An assessment of plasma amprenavir pharmacokinetics following long term administration of Agenerase and low dose ritonavir QD in HIV-infected adult subjects (APV20001 and COL30500). Wood R, Wire MB, Lancaster T, et al. 3rd International Workshop on Clinical Pharmacology of HIV Therapy, Washington, 2002, abstract 2.6.

Amprenavir + Efavirenz + Ritonavir

This study, ACTG5043, was developed when the routine use of boosted protease inhibitors was not considered standard of care, and the optimal approach to combining PIs with efavirenz was under investigation. ACTG5043 had a relatively complex design and examined PK interactions between amprenavir and efavirenz, both by themselves and when nelfinavir, indinavir, ritonavir, or saquinavir was added. A PK study was conducted after the administration of single doses of amprenavir (600 mg, day 0). Subjects (n=56) received efavirenz (600 mg once daily) for 10 days and restarted amprenavir (600 mg twice daily) with efavirenz for days 11 to 13 with a PK study on day 14. A second PI (nelfinavir 1250 mg twice daily; indinavir 1200 mg twice daily; ritonavir 100 mg twice daily; or saquinavir 1600 mg twice daily) was added to amprenavir and efavirenz on day 15, and a PK study was conducted on day 21. Controls continued amprenavir and efavirenz without a second PI. Amprenavir AUC was 46-61% lower with efavirenz (day 14 vs day 0; P values of <0.05).
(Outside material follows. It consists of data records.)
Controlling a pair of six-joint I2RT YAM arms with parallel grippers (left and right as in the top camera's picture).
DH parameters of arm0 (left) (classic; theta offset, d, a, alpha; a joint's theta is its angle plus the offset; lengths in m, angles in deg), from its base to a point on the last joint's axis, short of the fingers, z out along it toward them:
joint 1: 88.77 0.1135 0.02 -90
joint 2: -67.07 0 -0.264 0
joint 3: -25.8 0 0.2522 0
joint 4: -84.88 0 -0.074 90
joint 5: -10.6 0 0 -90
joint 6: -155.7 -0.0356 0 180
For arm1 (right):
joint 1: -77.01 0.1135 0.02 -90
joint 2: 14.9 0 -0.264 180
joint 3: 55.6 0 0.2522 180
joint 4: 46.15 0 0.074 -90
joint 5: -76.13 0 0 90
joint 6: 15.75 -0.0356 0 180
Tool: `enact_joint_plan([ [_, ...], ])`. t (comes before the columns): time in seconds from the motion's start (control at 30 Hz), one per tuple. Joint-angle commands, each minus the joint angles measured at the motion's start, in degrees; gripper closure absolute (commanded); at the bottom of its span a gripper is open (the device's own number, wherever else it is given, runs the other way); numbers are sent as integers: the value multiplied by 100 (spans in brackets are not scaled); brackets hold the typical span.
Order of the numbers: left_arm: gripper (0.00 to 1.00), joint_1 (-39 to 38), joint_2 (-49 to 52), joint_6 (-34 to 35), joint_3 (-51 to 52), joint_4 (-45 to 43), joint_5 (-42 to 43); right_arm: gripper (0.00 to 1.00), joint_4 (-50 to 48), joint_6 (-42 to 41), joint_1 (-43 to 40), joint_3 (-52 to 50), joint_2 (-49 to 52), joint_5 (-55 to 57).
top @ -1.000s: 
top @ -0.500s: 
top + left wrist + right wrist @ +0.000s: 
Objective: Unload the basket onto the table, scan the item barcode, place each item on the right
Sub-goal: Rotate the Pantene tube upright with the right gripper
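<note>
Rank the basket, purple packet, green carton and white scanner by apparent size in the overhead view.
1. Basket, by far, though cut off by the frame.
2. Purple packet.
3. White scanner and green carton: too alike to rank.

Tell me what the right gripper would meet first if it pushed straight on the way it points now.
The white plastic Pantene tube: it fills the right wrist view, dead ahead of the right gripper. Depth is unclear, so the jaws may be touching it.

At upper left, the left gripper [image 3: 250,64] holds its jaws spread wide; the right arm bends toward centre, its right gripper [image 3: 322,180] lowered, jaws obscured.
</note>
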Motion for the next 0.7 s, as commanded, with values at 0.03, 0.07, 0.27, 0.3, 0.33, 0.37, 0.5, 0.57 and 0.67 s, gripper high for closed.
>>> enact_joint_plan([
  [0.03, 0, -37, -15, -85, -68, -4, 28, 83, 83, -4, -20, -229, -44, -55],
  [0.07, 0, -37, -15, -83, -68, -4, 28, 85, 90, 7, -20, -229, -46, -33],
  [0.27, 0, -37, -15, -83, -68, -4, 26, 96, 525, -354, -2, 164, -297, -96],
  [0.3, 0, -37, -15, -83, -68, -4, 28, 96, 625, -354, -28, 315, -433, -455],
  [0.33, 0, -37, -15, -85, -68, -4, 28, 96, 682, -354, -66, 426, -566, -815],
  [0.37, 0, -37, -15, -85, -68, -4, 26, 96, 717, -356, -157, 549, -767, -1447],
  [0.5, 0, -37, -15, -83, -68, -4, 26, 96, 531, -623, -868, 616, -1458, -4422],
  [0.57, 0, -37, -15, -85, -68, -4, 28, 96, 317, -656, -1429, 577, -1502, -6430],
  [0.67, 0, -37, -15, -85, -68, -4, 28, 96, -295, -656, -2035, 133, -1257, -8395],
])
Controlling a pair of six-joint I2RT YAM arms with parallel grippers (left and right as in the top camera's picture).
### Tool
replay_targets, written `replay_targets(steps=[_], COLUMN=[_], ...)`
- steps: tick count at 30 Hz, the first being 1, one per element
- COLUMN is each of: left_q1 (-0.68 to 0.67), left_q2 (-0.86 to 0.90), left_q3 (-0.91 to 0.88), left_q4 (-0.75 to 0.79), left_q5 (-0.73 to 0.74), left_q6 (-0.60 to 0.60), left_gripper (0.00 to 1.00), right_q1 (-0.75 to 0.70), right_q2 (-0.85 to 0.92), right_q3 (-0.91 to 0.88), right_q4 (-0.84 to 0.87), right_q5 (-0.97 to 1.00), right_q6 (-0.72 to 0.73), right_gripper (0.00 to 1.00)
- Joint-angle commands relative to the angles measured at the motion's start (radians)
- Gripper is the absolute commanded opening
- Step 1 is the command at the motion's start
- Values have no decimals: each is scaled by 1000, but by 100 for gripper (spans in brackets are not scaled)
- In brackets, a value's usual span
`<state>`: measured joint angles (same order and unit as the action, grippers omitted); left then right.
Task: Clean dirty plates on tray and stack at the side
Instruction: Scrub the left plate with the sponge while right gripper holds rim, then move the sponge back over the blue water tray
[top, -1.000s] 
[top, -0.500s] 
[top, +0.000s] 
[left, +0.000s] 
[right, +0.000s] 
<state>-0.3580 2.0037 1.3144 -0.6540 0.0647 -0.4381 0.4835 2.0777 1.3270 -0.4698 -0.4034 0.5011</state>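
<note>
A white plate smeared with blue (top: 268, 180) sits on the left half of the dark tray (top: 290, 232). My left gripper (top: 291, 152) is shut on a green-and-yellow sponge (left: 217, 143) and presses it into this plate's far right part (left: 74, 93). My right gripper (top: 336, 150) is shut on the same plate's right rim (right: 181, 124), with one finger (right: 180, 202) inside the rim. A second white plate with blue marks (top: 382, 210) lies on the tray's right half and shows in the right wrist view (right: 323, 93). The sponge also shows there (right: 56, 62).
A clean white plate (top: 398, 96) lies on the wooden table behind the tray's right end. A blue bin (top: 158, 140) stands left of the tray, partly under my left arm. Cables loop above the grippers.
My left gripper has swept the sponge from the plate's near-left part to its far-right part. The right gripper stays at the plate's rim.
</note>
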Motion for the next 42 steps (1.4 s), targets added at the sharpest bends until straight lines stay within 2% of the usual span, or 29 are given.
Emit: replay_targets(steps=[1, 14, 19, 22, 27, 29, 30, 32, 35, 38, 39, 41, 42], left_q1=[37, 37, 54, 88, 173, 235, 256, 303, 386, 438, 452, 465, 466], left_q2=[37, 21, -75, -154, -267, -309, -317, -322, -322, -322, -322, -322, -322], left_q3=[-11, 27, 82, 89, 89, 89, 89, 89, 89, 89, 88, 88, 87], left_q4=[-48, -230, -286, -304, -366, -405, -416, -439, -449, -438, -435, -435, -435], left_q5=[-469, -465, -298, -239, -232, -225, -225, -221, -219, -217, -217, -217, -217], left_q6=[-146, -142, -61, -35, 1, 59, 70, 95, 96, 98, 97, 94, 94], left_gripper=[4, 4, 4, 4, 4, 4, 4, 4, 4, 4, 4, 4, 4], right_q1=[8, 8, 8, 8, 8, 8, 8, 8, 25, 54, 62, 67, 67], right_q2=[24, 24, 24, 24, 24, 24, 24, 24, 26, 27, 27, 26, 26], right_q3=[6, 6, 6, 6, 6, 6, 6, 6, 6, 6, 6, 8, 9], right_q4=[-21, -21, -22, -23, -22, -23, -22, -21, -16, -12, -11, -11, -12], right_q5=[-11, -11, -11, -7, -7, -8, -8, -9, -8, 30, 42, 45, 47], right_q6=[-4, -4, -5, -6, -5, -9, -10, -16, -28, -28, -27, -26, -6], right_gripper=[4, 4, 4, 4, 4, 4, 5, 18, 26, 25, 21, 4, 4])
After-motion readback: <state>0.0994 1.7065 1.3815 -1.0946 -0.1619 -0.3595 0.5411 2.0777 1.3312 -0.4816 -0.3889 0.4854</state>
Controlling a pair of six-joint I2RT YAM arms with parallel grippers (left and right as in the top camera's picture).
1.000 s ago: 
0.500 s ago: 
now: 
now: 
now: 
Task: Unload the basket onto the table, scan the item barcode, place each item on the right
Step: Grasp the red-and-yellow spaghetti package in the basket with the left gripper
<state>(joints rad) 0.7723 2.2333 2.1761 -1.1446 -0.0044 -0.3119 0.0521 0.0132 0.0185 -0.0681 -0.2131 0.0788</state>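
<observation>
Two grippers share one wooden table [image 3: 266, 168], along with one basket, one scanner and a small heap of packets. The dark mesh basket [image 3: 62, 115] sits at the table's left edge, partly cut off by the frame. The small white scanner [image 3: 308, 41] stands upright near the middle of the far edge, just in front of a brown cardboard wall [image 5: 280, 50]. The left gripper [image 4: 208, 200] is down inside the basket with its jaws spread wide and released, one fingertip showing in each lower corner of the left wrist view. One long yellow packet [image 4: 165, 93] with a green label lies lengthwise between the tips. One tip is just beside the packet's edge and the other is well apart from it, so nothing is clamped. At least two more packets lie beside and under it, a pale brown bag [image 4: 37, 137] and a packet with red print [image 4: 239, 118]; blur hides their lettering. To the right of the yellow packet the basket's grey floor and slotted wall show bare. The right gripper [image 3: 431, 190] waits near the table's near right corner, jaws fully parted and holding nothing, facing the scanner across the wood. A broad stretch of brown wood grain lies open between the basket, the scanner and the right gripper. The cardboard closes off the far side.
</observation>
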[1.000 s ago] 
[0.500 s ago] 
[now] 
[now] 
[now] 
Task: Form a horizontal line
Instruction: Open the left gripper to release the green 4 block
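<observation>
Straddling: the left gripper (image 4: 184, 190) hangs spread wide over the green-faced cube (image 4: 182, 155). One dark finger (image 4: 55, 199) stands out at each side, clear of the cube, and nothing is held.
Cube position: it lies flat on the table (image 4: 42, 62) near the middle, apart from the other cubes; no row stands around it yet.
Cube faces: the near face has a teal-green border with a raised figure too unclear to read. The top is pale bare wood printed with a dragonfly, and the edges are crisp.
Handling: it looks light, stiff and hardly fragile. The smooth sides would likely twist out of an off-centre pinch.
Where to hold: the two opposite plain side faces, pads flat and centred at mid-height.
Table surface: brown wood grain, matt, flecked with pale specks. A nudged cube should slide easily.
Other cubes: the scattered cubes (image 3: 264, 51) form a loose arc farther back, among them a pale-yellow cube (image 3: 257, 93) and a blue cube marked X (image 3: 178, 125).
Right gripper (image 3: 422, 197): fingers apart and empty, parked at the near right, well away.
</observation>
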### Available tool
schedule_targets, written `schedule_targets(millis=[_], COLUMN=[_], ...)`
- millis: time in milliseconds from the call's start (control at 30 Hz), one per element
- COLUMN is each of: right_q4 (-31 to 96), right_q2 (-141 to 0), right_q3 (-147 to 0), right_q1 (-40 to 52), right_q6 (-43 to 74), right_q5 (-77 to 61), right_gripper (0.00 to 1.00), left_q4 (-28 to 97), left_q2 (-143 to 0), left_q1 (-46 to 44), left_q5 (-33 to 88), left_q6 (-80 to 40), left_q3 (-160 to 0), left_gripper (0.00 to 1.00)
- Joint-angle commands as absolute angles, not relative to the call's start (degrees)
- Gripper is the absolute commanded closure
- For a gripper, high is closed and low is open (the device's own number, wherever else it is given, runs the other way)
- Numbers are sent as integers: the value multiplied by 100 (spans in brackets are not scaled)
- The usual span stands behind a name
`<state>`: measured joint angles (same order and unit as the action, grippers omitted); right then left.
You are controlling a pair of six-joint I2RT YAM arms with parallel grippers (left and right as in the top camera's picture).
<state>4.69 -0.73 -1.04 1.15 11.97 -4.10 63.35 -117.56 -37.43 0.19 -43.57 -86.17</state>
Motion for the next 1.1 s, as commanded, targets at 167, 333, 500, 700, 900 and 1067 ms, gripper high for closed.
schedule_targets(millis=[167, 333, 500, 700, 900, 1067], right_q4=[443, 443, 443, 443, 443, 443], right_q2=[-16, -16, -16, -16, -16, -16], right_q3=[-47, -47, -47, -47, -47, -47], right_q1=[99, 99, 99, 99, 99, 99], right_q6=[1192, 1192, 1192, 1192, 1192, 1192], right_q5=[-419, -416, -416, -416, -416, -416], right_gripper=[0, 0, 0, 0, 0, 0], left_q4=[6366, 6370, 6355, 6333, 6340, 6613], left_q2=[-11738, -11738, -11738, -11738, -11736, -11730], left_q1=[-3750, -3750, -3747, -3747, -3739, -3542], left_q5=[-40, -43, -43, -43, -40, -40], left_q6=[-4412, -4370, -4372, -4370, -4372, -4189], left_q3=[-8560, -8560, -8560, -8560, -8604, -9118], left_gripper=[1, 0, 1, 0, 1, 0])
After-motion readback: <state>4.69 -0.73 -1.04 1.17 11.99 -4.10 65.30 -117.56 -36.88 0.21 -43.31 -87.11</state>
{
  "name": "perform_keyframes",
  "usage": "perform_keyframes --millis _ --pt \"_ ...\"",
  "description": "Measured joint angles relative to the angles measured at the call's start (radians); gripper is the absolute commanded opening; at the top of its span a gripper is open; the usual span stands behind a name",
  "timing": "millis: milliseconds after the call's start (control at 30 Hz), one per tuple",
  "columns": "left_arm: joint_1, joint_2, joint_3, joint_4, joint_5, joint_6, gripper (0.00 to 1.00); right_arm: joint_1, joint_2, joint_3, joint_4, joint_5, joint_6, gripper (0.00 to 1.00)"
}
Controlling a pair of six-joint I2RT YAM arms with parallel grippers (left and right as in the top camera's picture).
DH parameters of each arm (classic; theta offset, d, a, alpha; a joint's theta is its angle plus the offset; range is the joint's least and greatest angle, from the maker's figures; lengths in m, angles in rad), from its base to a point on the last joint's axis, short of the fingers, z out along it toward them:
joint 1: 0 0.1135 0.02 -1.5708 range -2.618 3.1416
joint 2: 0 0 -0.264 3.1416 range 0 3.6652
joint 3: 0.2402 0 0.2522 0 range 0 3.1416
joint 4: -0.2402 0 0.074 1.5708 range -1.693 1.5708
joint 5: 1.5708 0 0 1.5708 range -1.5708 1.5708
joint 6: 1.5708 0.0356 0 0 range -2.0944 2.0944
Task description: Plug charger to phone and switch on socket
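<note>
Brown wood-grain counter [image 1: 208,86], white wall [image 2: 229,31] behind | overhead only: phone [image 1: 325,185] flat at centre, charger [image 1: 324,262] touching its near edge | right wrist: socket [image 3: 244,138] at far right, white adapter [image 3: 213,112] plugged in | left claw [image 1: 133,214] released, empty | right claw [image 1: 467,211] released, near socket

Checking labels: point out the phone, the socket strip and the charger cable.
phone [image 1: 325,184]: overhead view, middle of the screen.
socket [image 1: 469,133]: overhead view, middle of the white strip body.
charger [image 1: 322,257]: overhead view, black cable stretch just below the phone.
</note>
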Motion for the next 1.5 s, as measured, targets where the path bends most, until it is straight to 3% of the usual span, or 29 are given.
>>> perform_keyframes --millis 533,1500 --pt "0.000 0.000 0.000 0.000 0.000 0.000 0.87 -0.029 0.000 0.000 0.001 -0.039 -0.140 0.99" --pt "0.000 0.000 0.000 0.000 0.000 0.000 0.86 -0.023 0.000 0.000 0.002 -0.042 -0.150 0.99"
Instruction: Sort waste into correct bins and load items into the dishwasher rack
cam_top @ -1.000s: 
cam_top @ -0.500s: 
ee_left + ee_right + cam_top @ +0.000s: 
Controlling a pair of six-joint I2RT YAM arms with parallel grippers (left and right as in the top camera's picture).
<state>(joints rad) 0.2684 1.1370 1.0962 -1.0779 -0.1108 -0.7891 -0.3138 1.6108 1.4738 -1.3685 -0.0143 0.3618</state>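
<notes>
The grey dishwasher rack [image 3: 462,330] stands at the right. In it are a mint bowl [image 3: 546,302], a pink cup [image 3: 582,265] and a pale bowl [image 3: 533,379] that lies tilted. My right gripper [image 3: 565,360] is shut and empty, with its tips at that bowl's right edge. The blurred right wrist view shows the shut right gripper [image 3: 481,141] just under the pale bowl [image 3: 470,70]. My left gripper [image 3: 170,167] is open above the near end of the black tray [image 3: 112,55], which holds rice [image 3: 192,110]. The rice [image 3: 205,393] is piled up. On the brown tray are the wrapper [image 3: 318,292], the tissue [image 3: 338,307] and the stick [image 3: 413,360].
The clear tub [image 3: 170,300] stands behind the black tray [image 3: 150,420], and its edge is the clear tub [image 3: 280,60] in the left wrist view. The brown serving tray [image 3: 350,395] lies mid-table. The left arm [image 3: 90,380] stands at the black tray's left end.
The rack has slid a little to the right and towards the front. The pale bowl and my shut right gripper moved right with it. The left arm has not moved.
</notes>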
In the nelfinavir, indinavir, and ritonavir groups, day 21 amprenavir AUCs with efavirenz were higher than AUCs for efavirenz alone. The authors conclude that efavirenz lowered amprenavir AUC, but NFV, IDV or RTV compensated for efavirenz induction.
Amprenavir and efavirenz pharmacokinetics before and after the addition of nelfinavir, indinavir, ritonavir, or saquinavir in seronegative individuals. Morse GD, Rosenkranz S, Para MF, et al. Antimicrob Agents Chemother, 2005, 49: 3373-3381.

The timing of the amprenavir-efavirenz interaction and the effect of adding ritonavir were evaluated in seven HIV+ individuals receiving amprenavir (1200 mg twice daily) and efavirenz (600 mg once daily). In one patient efavirenz had no effect on amprenavir. The remaining individuals showed a decrease in amprenavir concentrations as early as day 7. The addition of low dose ritonavir reversed the effect of efavirenz on amprenavir concentrations.
Efavirenz-induced decrease in plasma amprenavir levels in human immunodeficiency virus infected patients and correction by ritonavir. Duval X, Le Moing V, Longuet P et al. Antimicrob Agents Chemother 2000;44:259.